GIS files manipulations
Project description
buzzard
In a nutshell, buzzard
reads and writes geospatial raster and vector data.
Table of Contents
- buzzard is
- buzzard contains
- Simple example
- Advanced (and fun) examples
- Features
- Future features summary
- Dependencies
- How to install
- Supported Python versions
- How to test
- Contributions and feedback
- License and Notice
- Other pages
buzzard
is
- a python library
- a
gdal
/ogr
/osr
wrapper - designed to hide all cumbersome operations while working with GIS files
- designed for data science workflows
- under active development (see
todo
) - tested with
pytest
with python 3.4 and python 3.7
buzzard
contains
- a class to open/read/write/create GIS files:
Dataset
- a toolbox class designed to locate a rectangle in both image space and geometry space:
Footprint
Simple example
This example illustrates visualization of a raster based on polygons.
import buzzard as buzz
import numpy as np
import matplotlib.pyplot as plt
rgb_path = 'path/to/raster.file'
polygons_path = 'path/to/vector.file'
ds = buzz.Dataset()
ds.open_raster('rgb', rgb_path)
ds.open_vector('polygons', polygons_path)
# Iterate over the polygons as shapely objects
for poly in ds.polygons.iter_data(None):
# Compute the Footprint bounding poly
fp = ds.rgb.fp.intersection(poly)
# Read rgb at `fp` to a numpy array
rgb = ds.rgb.get_data(fp=fp, channels=(0, 1, 2)).astype('uint8')
alpha = ds.rgb.get_data(fp=fp, channels=3).astype('uint8')

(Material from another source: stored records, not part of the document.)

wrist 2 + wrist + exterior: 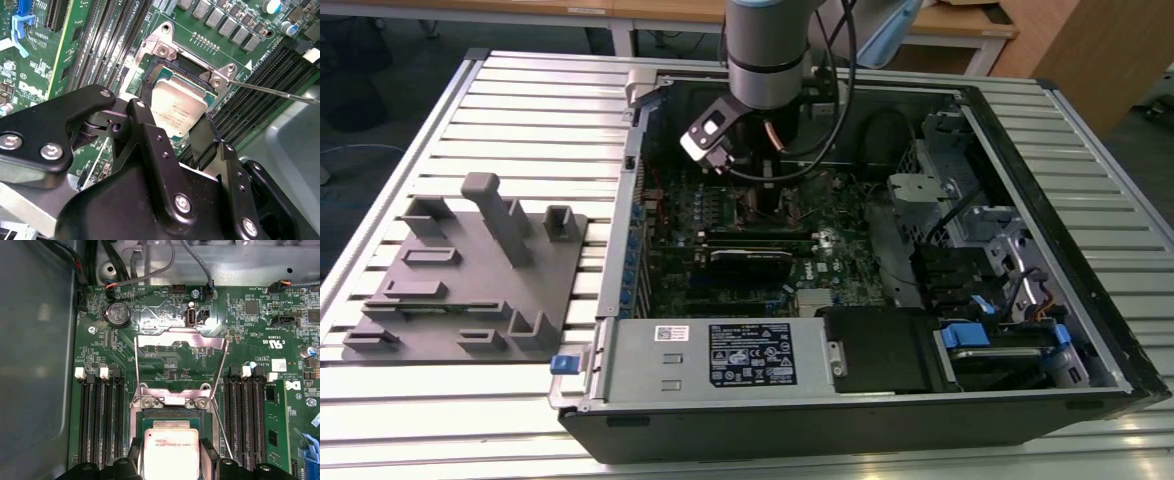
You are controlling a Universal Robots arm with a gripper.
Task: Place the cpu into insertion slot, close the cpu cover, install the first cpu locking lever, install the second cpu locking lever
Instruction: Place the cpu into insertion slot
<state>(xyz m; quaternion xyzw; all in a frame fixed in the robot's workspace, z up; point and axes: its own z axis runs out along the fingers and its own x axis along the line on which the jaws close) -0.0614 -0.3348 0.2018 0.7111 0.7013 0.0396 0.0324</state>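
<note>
The cpu (177,112), a square chip with a silvery top, is level with the insertion slot (167,67), a dark socket on the green board. My gripper (172,121) has its two black fingers (145,125) against opposite edges of the chip, shut on it. In the first wrist view the cpu (170,450) lies between the fingers of the gripper (170,462), just past the socket's rim (170,414). The cpu cover (180,342) stands swung open behind the socket. Thin locking levers (220,371) stand raised at its sides. In the exterior view the gripper (767,170) hangs inside the computer case.
Black memory slots (100,415) flank the socket on both sides. Cables (165,260) run along the case wall behind the board. A grey moulded fixture (467,270) sits on the table at the exterior view's left. The power supply (720,355) fills the case's near side.
</note>
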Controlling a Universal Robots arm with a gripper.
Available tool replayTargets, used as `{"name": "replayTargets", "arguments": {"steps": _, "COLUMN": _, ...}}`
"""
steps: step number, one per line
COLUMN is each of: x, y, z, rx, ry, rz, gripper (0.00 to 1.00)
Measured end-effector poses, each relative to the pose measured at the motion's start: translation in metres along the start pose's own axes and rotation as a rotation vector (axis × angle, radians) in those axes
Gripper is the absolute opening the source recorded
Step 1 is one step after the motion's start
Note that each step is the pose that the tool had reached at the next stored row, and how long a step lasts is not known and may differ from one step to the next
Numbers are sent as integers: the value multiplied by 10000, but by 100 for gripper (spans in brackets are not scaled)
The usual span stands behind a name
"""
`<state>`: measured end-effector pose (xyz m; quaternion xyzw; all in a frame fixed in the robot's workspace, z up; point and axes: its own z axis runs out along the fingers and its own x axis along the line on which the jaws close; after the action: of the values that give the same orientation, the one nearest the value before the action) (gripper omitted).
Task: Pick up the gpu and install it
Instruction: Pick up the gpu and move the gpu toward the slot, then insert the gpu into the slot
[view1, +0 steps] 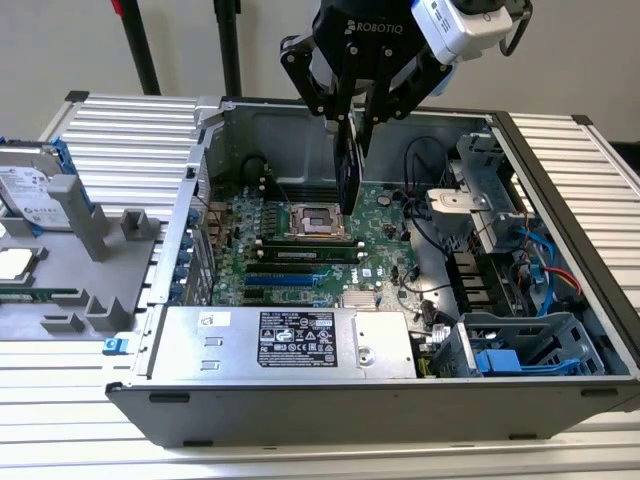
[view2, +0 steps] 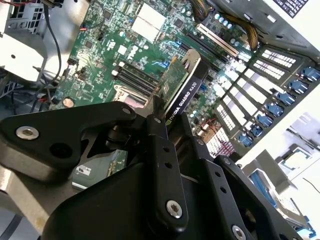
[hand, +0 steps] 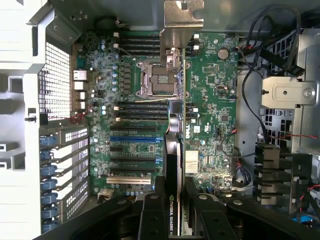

# Create a boolean mask as a numpy array from a shapely polygon
mask = np.invert(fp.burn_polygons(poly))
# Darken pixels outside of polygon, set nodata pixels to red
rgb[mask] = (rgb[mask] * 0.5).astype(np.uint8)
rgb[alpha == 0] = [255, 0, 0]
plt.imshow(rgb)
plt.show()
Advanced (and fun 😊) examples
Additional examples can be found here: basic examples, async rasters
Features
- Raster and vector files opening
- Raster and vector files reading to
numpy.ndarray
,shapely
objects,geojson
and raw coordinates - Raster and vector files writing from
numpy.ndarray
,shapely
objects,geojson
and raw coordinates - Raster and vector files creation
- Powerful manipulations of raster windows
- Spatial reference homogenization between opened files like a
GIS software
Future features summary
- Wheels with
osgeo
binaries included - Advanced spatial reference homogenization using
gdal
warping functions - More tools, syntaxes and algorithms to work with raster datasets that don't fit in memory
- Strong support of non north-up / west-left footprints
- Data visualization tools
- Strong performance improvements
- Floating point precision loss handling improvements
Dependencies
The following table lists dependencies along with the minimum version, their status for the project and the related license.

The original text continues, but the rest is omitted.